● WHAT YOU NEED TO DO:
Retype, word for word, each line between the lines holding "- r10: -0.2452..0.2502" and "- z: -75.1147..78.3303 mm", inclusive, and leave the rest of the data alone.

Stored items:
------

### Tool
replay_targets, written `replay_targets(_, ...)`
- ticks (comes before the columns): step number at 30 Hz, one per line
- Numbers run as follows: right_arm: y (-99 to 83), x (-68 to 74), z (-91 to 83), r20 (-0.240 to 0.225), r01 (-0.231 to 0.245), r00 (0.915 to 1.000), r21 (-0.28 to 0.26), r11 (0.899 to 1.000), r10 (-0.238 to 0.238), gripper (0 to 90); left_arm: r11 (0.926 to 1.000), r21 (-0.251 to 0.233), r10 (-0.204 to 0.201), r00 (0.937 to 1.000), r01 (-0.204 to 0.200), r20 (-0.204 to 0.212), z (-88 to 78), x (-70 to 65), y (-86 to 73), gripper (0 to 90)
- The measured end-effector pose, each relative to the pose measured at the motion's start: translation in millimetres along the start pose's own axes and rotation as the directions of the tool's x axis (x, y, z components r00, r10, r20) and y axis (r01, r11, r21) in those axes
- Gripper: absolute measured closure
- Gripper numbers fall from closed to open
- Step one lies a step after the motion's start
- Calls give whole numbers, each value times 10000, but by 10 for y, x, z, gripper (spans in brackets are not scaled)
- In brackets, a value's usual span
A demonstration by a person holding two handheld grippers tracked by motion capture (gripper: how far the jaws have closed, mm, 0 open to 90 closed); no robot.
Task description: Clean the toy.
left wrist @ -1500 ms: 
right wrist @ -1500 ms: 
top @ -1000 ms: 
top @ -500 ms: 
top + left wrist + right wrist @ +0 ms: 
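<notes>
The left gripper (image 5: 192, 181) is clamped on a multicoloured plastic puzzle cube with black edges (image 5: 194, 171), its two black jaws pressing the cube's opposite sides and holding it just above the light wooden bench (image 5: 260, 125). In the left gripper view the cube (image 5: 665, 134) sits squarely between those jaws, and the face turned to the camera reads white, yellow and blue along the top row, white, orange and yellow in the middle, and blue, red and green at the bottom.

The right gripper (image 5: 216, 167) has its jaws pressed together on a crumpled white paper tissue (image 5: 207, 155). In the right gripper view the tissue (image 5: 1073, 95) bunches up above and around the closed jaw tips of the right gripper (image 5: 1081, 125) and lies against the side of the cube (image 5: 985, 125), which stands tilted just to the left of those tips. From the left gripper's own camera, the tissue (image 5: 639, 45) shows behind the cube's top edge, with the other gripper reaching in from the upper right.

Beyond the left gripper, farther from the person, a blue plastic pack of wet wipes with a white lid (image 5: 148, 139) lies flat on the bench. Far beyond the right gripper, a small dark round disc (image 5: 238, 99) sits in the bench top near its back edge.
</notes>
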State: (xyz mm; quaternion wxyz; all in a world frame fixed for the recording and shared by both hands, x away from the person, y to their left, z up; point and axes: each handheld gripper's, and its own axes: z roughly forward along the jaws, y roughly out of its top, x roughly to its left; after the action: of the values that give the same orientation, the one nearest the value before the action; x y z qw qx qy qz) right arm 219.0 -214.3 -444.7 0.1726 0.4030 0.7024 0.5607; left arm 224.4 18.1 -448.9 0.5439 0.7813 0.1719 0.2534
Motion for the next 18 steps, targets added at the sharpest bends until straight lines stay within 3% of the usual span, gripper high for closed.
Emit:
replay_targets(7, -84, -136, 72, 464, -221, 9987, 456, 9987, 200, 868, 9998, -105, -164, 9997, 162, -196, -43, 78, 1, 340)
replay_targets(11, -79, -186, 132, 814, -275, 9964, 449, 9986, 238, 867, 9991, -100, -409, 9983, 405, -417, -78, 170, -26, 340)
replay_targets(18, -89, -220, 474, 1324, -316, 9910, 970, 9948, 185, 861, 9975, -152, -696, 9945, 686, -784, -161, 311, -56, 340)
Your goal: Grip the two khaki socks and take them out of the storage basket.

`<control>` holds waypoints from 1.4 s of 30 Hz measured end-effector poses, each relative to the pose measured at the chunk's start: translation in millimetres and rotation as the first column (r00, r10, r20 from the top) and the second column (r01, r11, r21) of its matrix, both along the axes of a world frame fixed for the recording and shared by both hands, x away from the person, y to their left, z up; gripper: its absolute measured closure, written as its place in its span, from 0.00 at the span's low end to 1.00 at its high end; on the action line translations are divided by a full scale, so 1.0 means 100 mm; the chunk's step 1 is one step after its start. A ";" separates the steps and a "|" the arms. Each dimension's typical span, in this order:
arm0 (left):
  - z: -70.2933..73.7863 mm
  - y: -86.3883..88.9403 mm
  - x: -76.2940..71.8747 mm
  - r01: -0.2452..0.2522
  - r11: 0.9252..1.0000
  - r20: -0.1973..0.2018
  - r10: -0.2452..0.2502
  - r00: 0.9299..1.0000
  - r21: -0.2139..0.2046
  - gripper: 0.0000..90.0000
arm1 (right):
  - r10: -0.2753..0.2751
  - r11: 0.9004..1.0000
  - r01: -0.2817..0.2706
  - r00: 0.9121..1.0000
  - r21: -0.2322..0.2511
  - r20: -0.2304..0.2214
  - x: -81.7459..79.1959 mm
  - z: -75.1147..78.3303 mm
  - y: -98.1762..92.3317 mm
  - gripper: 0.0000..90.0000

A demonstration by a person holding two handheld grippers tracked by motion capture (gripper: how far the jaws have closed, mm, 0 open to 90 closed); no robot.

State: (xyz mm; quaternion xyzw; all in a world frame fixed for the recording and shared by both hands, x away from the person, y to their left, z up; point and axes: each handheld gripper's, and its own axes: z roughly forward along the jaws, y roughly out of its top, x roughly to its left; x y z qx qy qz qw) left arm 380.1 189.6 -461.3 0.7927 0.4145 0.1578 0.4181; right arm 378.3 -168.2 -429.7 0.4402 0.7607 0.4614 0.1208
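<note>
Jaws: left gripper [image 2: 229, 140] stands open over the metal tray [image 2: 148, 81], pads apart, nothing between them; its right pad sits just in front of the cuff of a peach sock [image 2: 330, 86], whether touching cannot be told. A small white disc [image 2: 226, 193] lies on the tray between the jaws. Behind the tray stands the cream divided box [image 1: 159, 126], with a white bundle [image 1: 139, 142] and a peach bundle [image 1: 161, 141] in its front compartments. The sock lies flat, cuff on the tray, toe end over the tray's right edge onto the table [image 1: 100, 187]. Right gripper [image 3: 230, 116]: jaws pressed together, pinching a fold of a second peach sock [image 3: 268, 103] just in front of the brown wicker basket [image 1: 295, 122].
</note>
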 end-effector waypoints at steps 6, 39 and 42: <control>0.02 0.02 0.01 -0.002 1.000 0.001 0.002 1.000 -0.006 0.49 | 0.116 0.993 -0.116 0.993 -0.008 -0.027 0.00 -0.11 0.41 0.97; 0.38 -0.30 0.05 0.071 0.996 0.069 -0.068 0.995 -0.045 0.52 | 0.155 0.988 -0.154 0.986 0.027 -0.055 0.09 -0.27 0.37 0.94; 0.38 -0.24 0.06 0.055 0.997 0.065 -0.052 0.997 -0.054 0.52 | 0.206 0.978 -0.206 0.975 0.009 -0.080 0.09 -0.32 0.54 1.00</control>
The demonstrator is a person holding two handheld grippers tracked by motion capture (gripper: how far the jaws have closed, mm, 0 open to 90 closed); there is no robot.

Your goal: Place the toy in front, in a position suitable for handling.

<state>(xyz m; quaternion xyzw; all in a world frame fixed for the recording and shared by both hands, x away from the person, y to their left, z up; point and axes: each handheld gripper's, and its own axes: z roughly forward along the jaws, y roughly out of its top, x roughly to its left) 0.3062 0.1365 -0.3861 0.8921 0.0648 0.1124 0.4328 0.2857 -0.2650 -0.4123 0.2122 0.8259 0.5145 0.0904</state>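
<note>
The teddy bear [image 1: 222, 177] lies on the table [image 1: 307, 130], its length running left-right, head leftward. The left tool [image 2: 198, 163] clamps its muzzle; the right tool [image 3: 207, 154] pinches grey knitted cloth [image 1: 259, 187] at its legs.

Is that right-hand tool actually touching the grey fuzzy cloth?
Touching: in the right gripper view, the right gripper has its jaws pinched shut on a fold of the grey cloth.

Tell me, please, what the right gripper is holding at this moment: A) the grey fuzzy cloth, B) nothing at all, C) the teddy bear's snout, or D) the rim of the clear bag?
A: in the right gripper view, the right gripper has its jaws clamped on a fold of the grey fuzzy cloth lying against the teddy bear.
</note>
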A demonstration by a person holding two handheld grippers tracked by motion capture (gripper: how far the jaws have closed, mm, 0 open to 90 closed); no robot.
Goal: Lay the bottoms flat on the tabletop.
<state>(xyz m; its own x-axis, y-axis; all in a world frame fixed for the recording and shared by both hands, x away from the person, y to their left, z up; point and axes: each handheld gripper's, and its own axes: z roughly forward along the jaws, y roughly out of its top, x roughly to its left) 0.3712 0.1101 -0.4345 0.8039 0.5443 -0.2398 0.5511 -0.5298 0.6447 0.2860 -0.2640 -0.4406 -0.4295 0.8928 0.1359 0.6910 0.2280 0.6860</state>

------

● RESULT BELOW:
  - r10: -0.2452..0.2502
  - r00: 0.9299..1.0000
  - r21: -0.2139..0.2046
  - gripper: 0.0000..90.0000
arm1 (right):
  - r10: -0.2753..0.2751
  - r11: 0.9004..1.0000
  - r01: -0.2817..0.2706
  - r00: 0.9121..1.0000
  - r21: -0.2322..0.2511
  - r20: -0.2304..0.2214
  - x: -81.7459..79.1959 mm
  - z: -75.1147..78.3303 mm

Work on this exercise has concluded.